Cyprus struggles to dodge disaster
NICOSIA, CYPRUS— Cypriot President Nicos Anastasiades flies to Brussels on Sunday to seek an 11th-hour reprieve from financial meltdown, with a bailout from the European Union and the island’s place in Europe’s single-currency bloc hanging in the balance.
Facing a Monday deadline to avert a collapse of the Cypriot banking system, talks in Nicosia to seal a bailout from the EU and International Monetary Fund broke up late on Saturday without result.
“Negotiations are at a very delicate phase,” the Cypriot government said in a statement. “The situation is very difficult and the deadlines are very tight.”
Anastasiades, barely a month in the job and wrestling with Cyprus’ worst crisis since a 1974 invasion by Turkish forces, will arrive in Brussels in the mid-morning to continue the talks.
The tone of the statement differed sharply from earlier expressions of cautious optimism during days of intense negotiations between Cypriot leaders and officials from the island’s “troika” of lenders: the EU, IMF and European Central Bank.
The EU says the east Mediterranean island, whose outsized banking sector has been crippled by exposure to crisis-hit Greece, must raise € 5.8 billion on its own before it can receive a € 10-billion bailout.

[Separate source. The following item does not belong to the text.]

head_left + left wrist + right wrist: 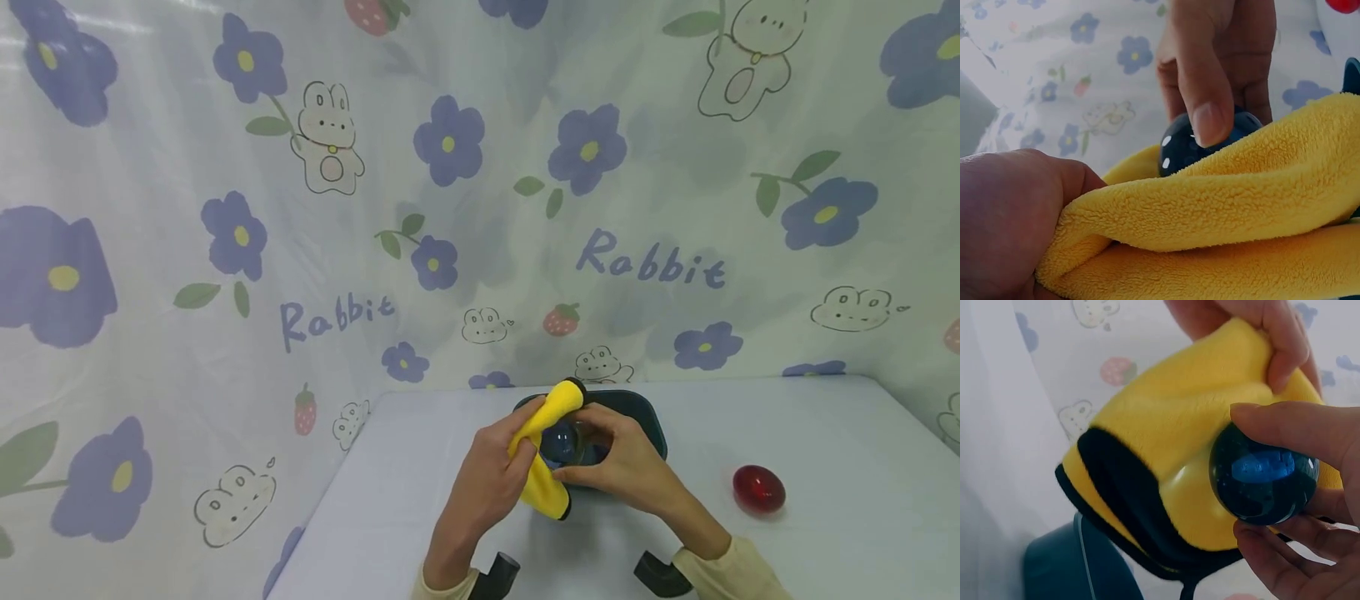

Without a deal on Monday, the ECB threatens to sever emergency funds to Cypriot banks, spelling certain collapse and potentially pushing the country out of the eurozone.
Scrambling to find the funds, officials said Cyprus had conceded to one-time levies — from 4 per cent to 20 per cent — on bank deposits over € 100,000, a dramatic U-turn from five days ago when lawmakers angrily threw out a similar proposal as “bank robbery.”